The tight reservoir distributes widely and has abundant reserve. Compared to the high permeability reservoir, its pore structure is more complicated, reservoir physical property and plane/vertical heterogeneity are worse. Though rich experience and some achievements of tight reservoirs have been acquired after much development over the years [23–25], the recovery ratio by conventional water flooding is still very low and the overall development effect is poor. Investigation of the thermal recovery technique indicates that hot water flooding is an effective EOR method in a low permeability and low oil viscosity reservoir. Hot water injection can decrease oil viscosity and oil/water interfacial tension, expand the swept area of water flooding and improve the effect of the oil displacement, meanwhile, fluid and rocks underground are thermally expanded when heated, which plays an important role in the recovery of the formation pressure.
At present, there is no systematic research on mechanism and technique of hot water flooding in tight reservoirs and no relevant field tests have been done yet. Therefore, in this work, materials of tight reservoir oilfield are used to study the influence of hot water injection on crude oil properties, and interactions between rock and fluid and petrophysical property in the laboratory. EOR mechanisms of hot water flooding in tight reservoirs are also analyzed, based on the enhancement mechanism, and taking the influence of temperature on the main parameters into account, expression of flow velocity in two-phase of oil and water is obtained. The study provides a theoretical basis and technical support for development of hot injection in tight reservoirs.
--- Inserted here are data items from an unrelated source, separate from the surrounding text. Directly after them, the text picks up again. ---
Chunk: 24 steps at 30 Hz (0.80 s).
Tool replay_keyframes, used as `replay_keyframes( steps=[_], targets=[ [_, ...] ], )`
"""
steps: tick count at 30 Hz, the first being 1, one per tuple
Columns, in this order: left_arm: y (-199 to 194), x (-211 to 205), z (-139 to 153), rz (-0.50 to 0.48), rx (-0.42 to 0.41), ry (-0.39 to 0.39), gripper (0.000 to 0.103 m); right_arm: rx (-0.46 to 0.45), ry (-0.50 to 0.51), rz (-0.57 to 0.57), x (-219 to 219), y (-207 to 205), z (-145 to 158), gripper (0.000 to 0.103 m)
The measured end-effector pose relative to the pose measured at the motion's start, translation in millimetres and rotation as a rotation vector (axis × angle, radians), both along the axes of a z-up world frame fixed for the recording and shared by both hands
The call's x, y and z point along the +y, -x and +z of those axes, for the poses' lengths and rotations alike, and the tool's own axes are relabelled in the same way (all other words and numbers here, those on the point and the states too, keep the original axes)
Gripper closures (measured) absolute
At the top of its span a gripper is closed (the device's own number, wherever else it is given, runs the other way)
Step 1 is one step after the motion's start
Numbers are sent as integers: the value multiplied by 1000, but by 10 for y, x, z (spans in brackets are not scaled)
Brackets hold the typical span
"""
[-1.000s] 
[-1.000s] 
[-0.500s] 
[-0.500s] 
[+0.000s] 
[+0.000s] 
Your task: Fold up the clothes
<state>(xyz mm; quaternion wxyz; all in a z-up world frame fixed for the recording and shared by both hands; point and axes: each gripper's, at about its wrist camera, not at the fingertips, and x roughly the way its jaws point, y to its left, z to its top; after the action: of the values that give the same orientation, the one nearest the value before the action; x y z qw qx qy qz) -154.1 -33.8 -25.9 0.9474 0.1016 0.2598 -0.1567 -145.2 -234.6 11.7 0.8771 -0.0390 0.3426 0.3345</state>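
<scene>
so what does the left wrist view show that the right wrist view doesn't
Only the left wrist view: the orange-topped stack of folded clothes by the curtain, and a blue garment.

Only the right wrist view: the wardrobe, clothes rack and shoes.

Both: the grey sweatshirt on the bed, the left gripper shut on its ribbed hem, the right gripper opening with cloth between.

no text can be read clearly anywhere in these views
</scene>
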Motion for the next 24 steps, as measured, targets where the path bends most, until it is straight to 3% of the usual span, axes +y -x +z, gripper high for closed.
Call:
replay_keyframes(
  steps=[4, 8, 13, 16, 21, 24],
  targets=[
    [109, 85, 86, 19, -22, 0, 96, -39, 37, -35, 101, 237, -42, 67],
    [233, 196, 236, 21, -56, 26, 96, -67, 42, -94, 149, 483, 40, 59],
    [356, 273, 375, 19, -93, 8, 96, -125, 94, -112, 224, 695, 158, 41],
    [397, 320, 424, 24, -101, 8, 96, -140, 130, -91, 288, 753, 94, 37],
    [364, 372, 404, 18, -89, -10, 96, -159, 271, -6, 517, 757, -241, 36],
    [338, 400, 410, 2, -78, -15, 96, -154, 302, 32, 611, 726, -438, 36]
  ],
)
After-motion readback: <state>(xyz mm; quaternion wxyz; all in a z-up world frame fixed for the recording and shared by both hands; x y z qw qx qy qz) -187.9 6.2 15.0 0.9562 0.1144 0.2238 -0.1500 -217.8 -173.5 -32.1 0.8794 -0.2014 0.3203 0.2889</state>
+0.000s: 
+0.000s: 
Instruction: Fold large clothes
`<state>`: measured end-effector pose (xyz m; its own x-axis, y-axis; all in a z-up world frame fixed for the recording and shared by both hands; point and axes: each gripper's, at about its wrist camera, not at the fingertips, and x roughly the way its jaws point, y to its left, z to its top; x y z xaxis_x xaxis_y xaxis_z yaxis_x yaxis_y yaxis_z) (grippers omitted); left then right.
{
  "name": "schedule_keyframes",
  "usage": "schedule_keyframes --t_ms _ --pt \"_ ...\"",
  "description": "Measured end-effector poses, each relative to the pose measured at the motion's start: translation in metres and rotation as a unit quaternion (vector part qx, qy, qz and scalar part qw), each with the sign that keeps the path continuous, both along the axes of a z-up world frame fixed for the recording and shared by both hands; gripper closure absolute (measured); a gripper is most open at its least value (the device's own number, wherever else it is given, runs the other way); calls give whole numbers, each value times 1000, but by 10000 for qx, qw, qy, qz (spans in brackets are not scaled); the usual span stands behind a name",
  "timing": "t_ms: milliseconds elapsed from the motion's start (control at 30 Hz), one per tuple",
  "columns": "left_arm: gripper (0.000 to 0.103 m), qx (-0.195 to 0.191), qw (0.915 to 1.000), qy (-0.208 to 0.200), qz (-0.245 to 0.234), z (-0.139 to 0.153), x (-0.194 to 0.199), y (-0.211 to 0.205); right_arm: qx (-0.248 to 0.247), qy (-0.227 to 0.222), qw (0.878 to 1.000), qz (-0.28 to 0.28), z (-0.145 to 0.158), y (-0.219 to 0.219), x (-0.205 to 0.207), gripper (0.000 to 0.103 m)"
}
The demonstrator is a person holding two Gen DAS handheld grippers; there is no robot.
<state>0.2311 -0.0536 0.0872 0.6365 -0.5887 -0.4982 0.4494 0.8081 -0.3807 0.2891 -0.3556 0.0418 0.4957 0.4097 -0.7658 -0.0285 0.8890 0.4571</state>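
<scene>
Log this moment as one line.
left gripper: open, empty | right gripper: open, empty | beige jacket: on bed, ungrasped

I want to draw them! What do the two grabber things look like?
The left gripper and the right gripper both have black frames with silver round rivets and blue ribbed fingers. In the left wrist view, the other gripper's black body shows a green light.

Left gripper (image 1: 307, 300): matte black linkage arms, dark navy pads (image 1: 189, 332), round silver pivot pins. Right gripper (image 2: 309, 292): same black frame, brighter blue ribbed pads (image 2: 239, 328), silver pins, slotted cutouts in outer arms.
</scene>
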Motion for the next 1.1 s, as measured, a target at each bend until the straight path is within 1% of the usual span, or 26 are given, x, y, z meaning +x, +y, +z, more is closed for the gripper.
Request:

2 Experimental equipment and conditions
The HWGX-60 Mercury-free P.V.T. Analyzer, LCN-III HTHP Falling Ball Viscometer, Taxas-500 Spinning Drop Tensiometer and HDQT-40 HTHP Multi-Function Displacement Devices are the main components of the experimental setup. Tight reservoir cores of Changqing Oilfield are chosen as experimental cores. Formation water of the Changqing Oilfield is used with salinity of 100935mg/L. The simulated oil is obtained by mixing wellhead oil and gas samples of Changqing Oilfield.
Reservoir conditions are chosen as follow: average porosity is 11.83% and average permeability is 0.38 mD. The formation pressure is 16.1 MPa, formation temperature is 70.1°C, formation oil viscosity is 0.93 m Pa-s, and the bubble point is 11.3 MPa. Chang-6 reservoir is primarily a dust particle ~ fine particle arkose sandstone, clay mineral is mainly chlorite and the main pore type is intergranular pore.
3 Experiment methods and procedures
3.1 Oil samples preparation and test
The bubble point is gas/oil ratio sensitive and meets a monotone increasing function of gas/oil ratio. Generally, its accurate data can easily be obtained. Therefore, transferring oil and gas samples of different gas/oil ratio to the HWGX-60 Mercury-free PVT Analyzer allows the bubble point to be measured. The principle of matching the bubble point pressure and measuring the bubble point until it approaches the actual bubble point is utilized in this measurement. The liquid obtained can replace formation liquid reasonably well.
3.2 Experiments on effect of oil viscosity and volume factor by heat injection
We studied the effect of oil viscosity and volume factor after heat injection by measuring these parameters in the simulated oil prepared under different temperature and pressure conditions.
The experimental procedure is outlined below: (1) Keep a constant temperature and record the samples volume in the PVT container under different pressure, then change temperature and record the samples volume in the PVT container while temperature is stabilized. Calculate volume factors under different temperature and pressure (oil volume factor = the samples volume in the container/dead oil volume for samples preparation). (2) Transfer the stimulated oil to LCN-IIIHTHP Falling Ball Viscometer and measure its viscosity under different temperature and pressure.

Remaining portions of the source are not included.